**What is needed:** From the entries that follow, copy every line with the word "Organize".
══ Raw data
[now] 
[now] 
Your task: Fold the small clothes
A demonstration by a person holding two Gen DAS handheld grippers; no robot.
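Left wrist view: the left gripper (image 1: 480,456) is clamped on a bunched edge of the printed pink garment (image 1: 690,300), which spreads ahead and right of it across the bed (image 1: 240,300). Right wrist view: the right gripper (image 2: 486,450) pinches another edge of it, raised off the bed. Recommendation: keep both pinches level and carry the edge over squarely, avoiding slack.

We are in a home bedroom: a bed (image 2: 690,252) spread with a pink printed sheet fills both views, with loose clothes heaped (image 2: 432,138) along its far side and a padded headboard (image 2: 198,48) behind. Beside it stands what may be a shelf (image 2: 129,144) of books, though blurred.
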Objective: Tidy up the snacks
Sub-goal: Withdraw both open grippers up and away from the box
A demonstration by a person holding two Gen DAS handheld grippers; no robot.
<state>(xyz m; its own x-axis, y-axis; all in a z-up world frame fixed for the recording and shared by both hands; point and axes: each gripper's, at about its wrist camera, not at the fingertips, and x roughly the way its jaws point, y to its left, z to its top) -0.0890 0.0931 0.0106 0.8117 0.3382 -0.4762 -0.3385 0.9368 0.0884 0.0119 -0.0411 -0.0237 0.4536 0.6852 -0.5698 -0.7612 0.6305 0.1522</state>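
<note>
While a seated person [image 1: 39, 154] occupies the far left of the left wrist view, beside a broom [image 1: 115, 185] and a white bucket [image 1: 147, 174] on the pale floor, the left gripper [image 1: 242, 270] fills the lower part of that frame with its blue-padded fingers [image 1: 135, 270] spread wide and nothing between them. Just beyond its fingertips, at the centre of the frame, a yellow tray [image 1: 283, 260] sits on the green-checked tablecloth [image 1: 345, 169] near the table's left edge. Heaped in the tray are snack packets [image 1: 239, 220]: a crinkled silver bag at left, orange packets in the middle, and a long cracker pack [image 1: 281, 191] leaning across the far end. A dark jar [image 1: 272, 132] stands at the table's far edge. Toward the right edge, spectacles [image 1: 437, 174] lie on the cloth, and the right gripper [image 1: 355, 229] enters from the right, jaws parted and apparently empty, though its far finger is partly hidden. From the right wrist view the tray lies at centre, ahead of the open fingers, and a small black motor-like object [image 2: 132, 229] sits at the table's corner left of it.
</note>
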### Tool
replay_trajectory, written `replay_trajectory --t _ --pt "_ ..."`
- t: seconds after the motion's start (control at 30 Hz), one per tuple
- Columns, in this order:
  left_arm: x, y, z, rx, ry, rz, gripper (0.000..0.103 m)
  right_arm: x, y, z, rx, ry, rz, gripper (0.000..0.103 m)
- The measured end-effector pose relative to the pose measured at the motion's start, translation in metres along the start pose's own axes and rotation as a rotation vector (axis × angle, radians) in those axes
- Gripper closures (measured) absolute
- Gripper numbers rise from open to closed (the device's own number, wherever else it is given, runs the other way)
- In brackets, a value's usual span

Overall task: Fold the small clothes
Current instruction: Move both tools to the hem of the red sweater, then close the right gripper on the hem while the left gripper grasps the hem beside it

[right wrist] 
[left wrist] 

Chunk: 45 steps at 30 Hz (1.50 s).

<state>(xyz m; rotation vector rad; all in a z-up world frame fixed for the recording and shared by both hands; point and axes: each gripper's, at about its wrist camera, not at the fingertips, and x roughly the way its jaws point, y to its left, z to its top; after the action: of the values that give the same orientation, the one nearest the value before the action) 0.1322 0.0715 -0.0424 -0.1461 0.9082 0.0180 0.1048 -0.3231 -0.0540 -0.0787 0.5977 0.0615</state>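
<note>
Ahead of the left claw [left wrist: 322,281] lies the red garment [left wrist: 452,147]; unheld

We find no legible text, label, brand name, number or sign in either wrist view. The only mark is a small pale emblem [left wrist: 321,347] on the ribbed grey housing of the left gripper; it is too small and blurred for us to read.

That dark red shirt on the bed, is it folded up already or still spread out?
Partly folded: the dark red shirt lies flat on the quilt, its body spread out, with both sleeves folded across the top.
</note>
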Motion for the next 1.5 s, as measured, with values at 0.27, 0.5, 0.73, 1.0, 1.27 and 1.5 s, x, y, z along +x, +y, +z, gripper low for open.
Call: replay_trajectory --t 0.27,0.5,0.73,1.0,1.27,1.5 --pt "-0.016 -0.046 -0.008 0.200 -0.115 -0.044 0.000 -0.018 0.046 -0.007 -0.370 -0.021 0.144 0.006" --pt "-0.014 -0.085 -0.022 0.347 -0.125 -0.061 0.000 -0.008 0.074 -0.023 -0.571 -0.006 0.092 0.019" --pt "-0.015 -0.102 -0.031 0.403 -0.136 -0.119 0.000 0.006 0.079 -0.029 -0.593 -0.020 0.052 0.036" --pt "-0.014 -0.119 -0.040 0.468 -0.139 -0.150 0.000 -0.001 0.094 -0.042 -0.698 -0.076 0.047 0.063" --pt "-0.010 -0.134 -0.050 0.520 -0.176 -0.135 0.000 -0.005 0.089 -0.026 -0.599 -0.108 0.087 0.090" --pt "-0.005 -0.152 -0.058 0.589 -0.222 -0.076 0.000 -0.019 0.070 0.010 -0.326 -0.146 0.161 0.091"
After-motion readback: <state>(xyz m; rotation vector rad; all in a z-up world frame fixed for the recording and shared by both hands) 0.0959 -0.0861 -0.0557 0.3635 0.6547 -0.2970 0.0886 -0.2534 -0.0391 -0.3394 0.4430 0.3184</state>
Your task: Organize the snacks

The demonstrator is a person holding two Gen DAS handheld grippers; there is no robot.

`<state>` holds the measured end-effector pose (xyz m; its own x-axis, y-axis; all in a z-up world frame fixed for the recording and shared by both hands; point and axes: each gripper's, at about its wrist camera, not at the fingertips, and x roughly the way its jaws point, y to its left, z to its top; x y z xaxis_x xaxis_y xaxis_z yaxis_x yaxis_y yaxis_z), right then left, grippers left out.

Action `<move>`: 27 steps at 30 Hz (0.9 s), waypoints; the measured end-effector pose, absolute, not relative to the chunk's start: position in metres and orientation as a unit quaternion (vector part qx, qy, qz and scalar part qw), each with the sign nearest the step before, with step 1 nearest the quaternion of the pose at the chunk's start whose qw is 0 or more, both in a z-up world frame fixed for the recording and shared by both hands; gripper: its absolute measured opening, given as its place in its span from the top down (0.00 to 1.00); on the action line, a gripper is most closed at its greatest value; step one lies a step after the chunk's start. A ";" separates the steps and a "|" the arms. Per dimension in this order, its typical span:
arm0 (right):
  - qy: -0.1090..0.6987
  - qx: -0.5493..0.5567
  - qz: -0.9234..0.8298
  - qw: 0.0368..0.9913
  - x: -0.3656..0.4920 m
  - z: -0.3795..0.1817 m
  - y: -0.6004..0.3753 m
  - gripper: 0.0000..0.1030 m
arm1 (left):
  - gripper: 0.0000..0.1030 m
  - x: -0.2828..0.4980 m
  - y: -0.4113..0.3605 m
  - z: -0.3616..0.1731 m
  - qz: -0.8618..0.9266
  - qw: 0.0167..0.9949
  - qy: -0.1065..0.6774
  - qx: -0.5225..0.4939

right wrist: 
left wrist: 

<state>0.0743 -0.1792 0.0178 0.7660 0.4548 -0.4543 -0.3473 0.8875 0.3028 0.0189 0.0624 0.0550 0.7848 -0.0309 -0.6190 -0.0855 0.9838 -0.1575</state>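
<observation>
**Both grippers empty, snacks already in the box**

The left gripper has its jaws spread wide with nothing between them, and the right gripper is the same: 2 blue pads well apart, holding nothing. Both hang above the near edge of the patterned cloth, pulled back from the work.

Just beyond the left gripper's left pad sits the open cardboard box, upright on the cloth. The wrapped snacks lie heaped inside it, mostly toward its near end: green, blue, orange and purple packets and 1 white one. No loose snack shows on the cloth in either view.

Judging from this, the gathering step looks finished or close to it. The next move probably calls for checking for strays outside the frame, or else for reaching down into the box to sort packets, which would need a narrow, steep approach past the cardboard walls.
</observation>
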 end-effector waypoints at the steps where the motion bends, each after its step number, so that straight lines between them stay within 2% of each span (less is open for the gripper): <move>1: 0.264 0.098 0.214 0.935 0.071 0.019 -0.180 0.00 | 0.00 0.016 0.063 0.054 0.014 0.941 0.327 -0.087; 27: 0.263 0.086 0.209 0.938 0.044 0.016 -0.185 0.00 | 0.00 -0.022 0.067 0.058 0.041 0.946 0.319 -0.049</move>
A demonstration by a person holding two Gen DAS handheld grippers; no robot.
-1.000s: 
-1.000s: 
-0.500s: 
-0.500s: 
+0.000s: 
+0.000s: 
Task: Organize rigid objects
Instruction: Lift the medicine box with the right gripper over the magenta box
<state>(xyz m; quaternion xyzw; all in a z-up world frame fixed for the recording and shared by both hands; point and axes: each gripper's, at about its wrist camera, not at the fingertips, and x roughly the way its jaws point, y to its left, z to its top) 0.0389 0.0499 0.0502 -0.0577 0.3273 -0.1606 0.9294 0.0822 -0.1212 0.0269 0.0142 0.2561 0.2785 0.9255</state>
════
**Response below:**
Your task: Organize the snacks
Task: Organize rigid objects

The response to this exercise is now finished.